» **Instructions to follow**
Only lines with the string "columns" should be returned from the data below.

Collected data entries:
☆ ☆ ☆ ☆ ☆
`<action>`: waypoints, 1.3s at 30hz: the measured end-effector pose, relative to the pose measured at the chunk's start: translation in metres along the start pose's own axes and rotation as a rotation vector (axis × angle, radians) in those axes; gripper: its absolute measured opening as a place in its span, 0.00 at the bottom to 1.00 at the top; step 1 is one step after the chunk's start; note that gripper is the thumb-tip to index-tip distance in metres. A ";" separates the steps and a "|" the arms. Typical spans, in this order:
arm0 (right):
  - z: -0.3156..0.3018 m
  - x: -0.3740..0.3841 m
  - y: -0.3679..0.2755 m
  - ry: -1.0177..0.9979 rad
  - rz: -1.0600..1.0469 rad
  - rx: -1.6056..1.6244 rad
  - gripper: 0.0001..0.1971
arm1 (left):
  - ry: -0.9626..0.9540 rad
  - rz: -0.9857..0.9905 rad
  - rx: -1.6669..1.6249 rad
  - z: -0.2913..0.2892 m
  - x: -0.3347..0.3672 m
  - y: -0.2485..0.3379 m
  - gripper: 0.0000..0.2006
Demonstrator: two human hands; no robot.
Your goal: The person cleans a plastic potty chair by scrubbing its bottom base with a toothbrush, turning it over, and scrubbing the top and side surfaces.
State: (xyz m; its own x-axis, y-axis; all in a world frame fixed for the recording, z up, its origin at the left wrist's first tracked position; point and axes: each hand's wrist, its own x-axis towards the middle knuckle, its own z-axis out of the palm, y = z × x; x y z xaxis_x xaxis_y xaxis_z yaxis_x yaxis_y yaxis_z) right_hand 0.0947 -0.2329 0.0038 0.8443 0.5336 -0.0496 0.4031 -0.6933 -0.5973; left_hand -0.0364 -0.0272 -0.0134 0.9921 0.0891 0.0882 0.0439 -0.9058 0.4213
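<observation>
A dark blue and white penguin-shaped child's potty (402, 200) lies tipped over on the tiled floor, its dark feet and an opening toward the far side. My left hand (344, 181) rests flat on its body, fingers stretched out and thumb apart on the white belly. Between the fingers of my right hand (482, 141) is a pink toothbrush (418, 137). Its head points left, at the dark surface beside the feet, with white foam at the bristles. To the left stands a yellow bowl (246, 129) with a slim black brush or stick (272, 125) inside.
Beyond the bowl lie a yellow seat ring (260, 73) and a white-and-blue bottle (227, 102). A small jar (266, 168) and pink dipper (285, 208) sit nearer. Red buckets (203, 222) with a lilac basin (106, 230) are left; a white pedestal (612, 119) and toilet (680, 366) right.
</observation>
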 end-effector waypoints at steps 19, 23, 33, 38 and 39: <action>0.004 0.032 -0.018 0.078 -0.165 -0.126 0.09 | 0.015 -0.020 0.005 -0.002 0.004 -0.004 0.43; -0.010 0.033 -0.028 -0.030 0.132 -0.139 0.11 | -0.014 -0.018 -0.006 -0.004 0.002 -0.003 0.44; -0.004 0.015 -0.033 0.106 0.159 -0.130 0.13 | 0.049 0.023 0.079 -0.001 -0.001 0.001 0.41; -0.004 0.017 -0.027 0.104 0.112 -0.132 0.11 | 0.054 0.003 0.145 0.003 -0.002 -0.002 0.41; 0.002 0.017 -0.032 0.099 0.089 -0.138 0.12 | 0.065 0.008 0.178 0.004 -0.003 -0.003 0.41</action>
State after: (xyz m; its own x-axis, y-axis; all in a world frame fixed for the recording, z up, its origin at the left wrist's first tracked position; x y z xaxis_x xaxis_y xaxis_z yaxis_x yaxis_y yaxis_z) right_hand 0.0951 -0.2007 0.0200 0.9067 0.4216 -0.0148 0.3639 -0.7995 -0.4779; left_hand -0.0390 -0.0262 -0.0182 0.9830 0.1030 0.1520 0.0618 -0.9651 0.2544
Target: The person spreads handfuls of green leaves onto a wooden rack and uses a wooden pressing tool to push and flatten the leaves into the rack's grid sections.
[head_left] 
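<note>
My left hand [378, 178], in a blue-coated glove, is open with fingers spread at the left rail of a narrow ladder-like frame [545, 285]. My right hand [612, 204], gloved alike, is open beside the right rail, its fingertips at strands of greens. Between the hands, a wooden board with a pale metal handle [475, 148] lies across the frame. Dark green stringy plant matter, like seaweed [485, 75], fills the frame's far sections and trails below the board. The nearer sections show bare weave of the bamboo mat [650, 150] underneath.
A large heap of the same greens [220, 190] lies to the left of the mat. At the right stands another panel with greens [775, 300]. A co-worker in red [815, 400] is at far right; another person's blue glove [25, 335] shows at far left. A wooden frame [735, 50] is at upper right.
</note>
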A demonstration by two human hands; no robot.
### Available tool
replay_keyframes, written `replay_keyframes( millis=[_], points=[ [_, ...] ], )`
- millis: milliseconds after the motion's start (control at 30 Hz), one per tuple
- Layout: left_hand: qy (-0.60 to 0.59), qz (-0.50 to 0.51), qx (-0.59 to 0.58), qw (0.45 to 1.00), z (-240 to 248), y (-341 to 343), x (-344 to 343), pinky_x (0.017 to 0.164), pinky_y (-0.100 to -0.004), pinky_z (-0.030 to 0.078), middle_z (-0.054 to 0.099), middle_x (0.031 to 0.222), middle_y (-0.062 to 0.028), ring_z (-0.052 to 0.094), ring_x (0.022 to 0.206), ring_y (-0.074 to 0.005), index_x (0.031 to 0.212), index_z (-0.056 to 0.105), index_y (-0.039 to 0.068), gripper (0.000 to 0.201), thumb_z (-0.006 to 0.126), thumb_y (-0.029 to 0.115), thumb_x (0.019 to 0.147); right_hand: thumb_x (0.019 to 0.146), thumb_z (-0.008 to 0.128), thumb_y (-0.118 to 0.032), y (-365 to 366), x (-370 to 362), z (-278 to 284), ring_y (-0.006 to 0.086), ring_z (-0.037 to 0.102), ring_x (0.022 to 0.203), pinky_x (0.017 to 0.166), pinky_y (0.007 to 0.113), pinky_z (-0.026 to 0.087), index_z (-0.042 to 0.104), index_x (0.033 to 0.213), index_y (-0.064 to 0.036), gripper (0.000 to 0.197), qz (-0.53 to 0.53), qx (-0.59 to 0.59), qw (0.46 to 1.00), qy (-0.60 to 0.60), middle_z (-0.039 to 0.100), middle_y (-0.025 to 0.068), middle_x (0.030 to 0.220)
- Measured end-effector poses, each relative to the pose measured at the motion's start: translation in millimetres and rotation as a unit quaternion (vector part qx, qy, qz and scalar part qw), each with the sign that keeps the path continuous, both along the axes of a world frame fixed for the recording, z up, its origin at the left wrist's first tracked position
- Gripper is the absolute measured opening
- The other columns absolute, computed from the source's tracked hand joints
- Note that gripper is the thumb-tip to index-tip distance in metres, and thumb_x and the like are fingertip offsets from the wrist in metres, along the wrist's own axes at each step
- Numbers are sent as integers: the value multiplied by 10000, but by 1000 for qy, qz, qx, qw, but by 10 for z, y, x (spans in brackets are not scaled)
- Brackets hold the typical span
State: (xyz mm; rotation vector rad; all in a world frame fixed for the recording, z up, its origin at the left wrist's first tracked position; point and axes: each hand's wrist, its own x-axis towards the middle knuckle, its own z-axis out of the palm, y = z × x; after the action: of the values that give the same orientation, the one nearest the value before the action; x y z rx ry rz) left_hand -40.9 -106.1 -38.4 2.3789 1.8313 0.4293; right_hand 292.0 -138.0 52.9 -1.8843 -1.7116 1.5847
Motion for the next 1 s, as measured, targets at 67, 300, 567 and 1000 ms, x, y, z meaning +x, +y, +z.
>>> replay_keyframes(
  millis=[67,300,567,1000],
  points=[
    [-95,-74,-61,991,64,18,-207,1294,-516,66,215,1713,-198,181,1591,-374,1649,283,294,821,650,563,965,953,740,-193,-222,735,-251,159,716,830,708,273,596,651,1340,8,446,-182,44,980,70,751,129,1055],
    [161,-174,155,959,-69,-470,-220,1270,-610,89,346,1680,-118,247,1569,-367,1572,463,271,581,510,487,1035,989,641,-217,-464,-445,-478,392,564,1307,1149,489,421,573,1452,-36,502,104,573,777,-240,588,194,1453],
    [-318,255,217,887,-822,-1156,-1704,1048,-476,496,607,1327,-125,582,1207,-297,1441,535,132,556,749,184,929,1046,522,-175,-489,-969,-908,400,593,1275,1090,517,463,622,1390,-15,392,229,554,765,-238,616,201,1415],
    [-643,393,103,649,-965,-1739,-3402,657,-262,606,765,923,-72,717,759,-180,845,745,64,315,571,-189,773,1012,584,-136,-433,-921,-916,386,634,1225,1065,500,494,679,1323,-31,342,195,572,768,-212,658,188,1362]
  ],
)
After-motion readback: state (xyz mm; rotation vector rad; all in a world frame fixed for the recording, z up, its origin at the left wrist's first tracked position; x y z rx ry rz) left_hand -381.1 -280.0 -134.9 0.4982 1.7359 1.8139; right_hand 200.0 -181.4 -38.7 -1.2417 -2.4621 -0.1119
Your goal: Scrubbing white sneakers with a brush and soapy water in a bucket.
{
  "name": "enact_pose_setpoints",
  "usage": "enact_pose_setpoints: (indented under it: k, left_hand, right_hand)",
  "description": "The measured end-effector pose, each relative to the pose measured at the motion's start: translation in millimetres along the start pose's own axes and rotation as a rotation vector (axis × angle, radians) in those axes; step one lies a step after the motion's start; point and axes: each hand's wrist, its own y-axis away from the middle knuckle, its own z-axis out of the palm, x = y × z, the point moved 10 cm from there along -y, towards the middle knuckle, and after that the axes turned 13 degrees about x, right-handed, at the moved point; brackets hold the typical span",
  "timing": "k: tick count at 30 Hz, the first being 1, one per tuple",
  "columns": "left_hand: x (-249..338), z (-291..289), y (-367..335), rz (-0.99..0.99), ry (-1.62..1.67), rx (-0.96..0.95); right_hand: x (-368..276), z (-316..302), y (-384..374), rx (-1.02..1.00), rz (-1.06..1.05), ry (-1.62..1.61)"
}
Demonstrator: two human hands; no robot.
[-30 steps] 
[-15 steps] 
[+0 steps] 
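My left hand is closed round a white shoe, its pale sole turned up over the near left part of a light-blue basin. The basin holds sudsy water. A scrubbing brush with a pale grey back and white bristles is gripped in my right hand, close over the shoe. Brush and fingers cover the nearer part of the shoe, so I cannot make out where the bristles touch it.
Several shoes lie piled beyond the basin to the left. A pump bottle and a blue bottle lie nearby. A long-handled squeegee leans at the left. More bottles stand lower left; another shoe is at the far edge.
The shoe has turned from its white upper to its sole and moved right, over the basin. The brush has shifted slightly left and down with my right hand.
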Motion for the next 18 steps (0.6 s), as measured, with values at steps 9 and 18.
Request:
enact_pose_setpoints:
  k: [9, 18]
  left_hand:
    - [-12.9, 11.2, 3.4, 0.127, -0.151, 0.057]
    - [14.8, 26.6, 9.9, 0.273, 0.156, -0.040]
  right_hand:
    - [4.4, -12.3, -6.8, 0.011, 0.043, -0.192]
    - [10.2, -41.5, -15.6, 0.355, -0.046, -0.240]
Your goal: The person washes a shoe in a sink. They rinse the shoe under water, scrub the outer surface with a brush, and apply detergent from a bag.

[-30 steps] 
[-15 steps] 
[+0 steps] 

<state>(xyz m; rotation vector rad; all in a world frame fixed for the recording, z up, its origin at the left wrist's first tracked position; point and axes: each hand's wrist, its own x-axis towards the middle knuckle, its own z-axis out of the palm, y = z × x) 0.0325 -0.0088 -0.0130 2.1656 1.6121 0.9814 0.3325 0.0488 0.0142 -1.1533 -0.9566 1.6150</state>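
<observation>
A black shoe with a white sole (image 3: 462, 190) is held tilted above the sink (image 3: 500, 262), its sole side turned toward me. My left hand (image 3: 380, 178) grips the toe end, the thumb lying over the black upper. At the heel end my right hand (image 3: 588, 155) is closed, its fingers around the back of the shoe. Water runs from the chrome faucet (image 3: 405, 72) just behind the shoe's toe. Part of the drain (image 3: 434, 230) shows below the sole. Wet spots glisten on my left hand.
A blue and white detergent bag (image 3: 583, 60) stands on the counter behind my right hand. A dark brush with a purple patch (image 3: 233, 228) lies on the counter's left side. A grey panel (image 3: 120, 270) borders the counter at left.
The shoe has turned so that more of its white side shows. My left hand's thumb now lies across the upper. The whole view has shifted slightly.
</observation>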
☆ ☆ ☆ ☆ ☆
» **Solution to this problem**
- The other columns absolute, computed from the source's tracked hand joints
  "columns": "left_hand: x (-249..338), z (-291..289), y (-367..335), rz (-0.99..0.99), ry (-1.62..1.67), rx (-0.96..0.95); right_hand: x (-368..276), z (-316..302), y (-384..374), rx (-1.02..1.00), rz (-1.06..1.05), ry (-1.62..1.61)"

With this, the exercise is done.